In this chapter, we cover the basics of supervised learning including regression and classification. We say that we have a supervised learning task when we are given pairs of x and y observations and we are asked to find the map between the x’s and the y’s. When the y’s are discrete variables, then we have a classification task. When the y’s are continuous variables, then we have a regression task. In the context of regression, our focus is on models that connect x to y in a linear way, the so-called (generalized) linear models. Despite the fact that the parameters of these models can be estimated in a Bayesian way, we start with the traditional approach that attempts to minimize the sum of the squares of the prediction errors (least squares approach).

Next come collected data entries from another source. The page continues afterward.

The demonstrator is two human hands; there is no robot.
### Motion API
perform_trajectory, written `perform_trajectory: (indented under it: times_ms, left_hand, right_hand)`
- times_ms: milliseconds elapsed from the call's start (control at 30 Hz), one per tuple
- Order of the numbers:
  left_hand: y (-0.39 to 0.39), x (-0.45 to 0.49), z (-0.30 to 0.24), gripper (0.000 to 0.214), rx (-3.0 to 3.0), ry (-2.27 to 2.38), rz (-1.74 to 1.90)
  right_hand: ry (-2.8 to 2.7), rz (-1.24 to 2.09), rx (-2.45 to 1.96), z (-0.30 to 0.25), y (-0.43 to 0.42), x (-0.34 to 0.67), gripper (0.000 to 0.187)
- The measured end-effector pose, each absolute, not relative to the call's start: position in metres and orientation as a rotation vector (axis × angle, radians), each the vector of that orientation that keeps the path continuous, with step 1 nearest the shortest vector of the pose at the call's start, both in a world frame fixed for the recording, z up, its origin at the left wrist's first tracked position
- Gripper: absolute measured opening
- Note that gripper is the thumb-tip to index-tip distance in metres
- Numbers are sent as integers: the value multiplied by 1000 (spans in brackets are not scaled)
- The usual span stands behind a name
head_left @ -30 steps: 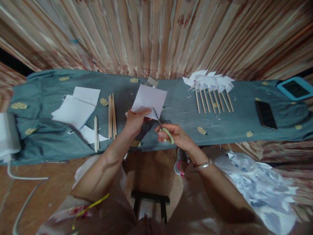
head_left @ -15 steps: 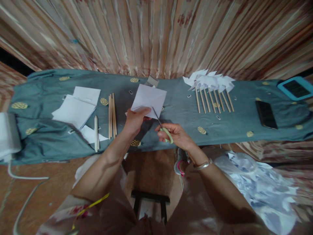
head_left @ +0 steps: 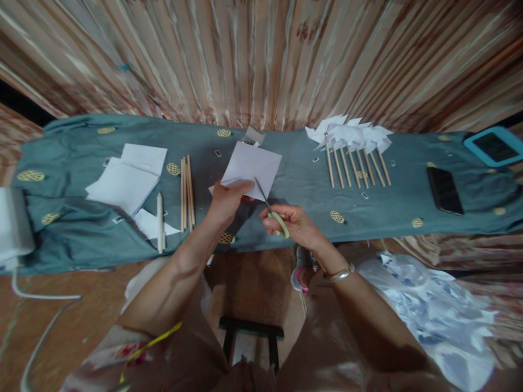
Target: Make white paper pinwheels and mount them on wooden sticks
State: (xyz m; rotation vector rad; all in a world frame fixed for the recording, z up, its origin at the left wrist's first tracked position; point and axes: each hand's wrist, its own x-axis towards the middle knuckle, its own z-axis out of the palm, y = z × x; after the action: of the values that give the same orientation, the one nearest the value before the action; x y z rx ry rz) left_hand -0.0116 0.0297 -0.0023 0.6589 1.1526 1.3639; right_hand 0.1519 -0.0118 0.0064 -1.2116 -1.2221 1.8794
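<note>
My left hand (head_left: 225, 202) pinches the near edge of a white paper square (head_left: 253, 166) and holds it up over the cloth-covered table (head_left: 286, 207). My right hand (head_left: 292, 224) grips pale green-handled scissors (head_left: 273, 213). Their blades reach up into the paper's lower edge. To the right lies a row of finished white paper pinwheels on wooden sticks (head_left: 353, 149). Left of my hands lie several bare wooden sticks (head_left: 187, 190), a white pen-like rod (head_left: 160, 220) and a loose stack of white paper sheets (head_left: 126, 179).
A dark phone (head_left: 444, 189) and a blue-framed tablet (head_left: 492, 146) lie at the table's right end. Paper scraps in a clear bag (head_left: 433, 313) lie on the floor to the right. A striped curtain hangs behind. A white object (head_left: 12, 226) with a cable sits at far left.
The paper square has shifted slightly right and tilted a little in my left hand. The scissors and right hand have stayed nearly in place.
</note>
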Motion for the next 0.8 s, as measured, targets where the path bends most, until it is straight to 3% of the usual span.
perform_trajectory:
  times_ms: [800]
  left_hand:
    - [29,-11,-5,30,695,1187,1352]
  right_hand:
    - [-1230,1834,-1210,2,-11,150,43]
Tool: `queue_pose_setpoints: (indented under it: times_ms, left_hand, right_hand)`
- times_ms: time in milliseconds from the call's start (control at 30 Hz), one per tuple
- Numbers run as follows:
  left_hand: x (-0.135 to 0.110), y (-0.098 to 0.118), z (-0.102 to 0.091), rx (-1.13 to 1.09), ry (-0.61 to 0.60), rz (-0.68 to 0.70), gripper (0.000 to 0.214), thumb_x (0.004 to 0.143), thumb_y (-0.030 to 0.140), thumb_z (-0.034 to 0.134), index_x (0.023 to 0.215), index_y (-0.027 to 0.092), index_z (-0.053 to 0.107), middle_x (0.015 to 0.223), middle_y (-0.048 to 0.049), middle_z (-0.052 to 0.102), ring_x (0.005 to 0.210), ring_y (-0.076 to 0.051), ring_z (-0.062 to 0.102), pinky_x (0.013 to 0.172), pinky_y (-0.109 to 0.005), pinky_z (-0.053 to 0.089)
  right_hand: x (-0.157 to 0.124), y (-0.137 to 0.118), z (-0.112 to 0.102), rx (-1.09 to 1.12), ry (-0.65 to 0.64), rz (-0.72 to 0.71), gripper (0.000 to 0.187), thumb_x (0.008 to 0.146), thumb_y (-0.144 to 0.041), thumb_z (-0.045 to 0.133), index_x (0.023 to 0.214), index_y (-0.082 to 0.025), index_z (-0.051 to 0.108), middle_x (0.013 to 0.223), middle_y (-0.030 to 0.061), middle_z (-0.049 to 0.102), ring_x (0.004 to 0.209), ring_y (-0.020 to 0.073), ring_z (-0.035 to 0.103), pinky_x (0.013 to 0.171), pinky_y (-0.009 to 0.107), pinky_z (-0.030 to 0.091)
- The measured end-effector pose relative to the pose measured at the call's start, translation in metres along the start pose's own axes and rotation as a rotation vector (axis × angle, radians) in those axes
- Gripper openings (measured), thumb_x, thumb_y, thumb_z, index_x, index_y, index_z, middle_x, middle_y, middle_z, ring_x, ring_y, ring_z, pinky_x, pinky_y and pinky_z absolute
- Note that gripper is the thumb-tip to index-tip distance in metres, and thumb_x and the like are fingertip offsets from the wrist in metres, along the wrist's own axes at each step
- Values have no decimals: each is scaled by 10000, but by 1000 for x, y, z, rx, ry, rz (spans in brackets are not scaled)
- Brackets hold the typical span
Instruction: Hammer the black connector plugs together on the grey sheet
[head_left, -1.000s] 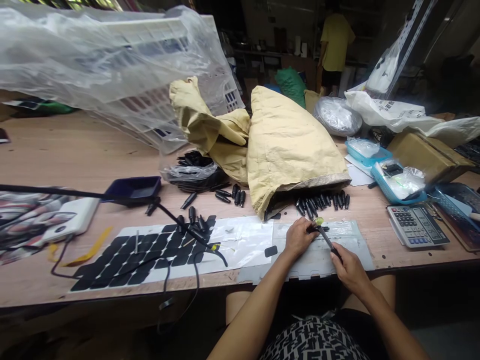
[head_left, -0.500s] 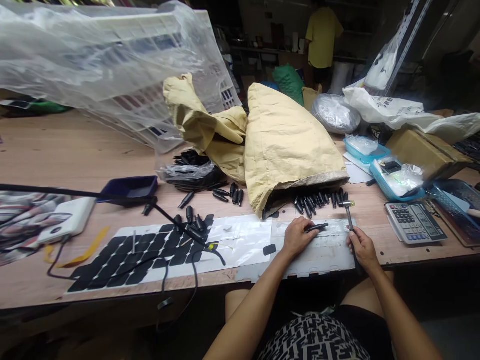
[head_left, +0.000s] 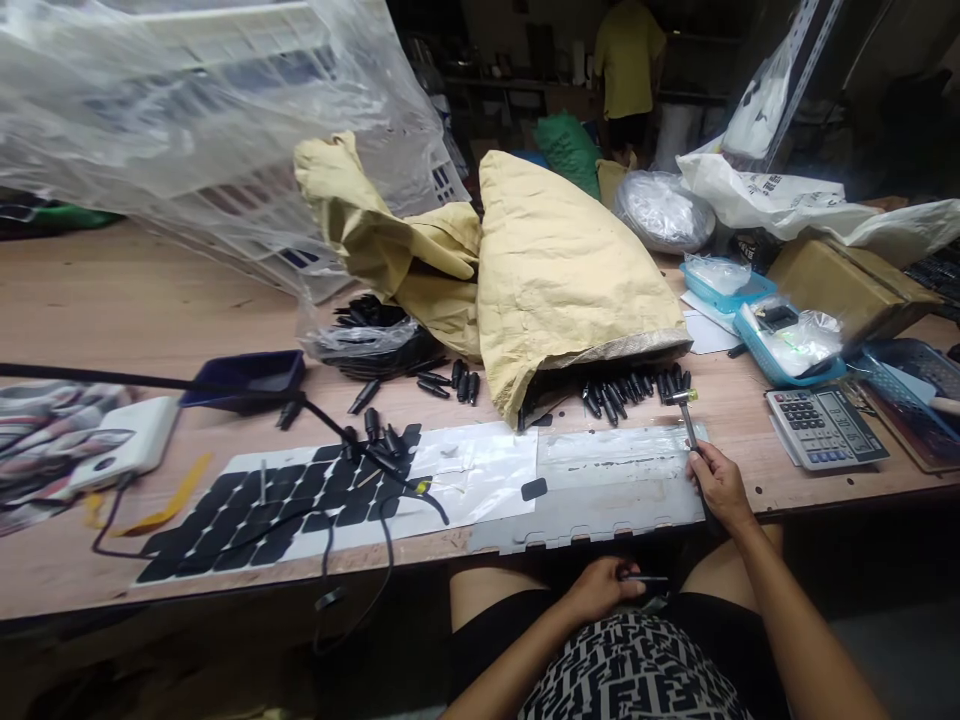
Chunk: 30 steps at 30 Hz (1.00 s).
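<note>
My right hand (head_left: 716, 484) is closed round the handle of a small hammer (head_left: 685, 412), whose head rests on the table near a row of black pen-like parts (head_left: 634, 387). Down at my lap, below the table edge, my left hand (head_left: 604, 590) is closed on a thin black pen-like part (head_left: 643, 578). A grey plastic-covered sheet (head_left: 600, 490) lies on the table between my hands. The black parts spill from the mouth of a tan paper sack (head_left: 559, 270).
A black cell panel with cables (head_left: 300, 500) lies at left beside a dark blue tray (head_left: 244, 375). A calculator (head_left: 823, 428), blue baskets (head_left: 787, 350) and a cardboard box (head_left: 847, 285) crowd the right. Clear plastic over a crate (head_left: 210, 130) fills the back left. A person in yellow (head_left: 628, 55) stands far behind.
My left hand has drawn back from the table sheet down to my lap with the black part. My right hand has swung the hammer out to the right, and it now rests there.
</note>
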<state>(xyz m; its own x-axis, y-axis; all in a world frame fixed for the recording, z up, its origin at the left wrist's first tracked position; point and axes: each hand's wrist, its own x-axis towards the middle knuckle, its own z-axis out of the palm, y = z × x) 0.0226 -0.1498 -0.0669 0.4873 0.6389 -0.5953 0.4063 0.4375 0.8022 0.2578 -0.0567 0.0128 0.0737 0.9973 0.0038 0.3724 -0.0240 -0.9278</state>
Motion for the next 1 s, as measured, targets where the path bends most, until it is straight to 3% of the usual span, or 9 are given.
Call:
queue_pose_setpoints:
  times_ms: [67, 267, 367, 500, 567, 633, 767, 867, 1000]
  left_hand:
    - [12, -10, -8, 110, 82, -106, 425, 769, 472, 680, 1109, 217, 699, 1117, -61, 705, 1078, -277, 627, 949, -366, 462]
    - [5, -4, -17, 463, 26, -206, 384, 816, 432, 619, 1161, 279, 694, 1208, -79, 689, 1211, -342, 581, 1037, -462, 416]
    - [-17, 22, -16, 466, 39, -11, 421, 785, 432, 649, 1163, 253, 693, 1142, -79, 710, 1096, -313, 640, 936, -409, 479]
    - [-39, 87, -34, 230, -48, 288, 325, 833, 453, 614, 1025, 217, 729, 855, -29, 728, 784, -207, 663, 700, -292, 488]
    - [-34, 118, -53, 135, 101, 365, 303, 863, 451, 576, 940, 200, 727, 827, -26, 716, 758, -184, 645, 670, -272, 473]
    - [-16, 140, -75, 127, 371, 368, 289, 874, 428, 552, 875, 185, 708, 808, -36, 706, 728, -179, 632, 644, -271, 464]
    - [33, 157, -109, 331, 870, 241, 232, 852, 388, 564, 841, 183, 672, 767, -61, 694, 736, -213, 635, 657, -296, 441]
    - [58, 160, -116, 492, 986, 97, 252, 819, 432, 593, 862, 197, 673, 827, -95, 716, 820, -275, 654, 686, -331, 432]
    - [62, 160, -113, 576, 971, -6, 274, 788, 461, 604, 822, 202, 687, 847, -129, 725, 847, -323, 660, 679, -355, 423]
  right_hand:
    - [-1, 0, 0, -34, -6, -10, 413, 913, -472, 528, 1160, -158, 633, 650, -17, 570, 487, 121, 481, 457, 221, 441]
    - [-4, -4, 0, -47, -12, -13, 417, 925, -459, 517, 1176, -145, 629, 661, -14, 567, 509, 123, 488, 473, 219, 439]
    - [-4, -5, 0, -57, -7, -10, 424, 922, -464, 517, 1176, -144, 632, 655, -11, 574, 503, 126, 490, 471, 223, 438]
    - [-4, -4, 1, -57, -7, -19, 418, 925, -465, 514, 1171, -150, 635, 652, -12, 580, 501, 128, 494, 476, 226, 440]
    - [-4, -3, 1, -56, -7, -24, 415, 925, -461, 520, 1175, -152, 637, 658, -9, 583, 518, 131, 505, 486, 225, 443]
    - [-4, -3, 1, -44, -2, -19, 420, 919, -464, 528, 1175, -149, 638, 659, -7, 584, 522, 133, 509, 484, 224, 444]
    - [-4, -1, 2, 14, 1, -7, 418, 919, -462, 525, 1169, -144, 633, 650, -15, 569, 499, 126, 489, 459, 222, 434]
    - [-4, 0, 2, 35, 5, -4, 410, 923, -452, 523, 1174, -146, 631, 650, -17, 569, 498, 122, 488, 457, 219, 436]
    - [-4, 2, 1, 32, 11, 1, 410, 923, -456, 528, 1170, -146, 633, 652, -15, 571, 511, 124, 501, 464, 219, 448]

Then, we show how the least squares approach can be interpreted as a coarse approximation to the Bayesian answer (maximum likelihood and maximum posterior estimates) and how this observation can help us modify least squares so that we avoid overfitting (regularization). Subsequently, we discuss Bayesian linear regression and how it quantifies the epistemic uncertainty induced by the limited number of observations. Finally, we discuss the evidence approximation which allows us to estimate the measurement noise and also gives us a way to simplify the structure of the generalized linear models (automatic relevance determination), and we introduce some basic diagnostics for testing how good our models are. In the context of classification, we cover binary logistic regression (two possible values of y) and multiclass logistic regression (multiple-values for y) and corresponding diagnostics for testing the quality of predictions.

Note

In these lectures, I want to move fast to the state of the art. So, I am assuming that you seen how a linear model can be fitted using least squares. If you haven’t, then I suggest reviewing Lectures 14, 15, and 16 of my undergraduate data science course prior to starting the section. Some of the text and activities is repeated here, but the pace is much slower in the undergraduate course.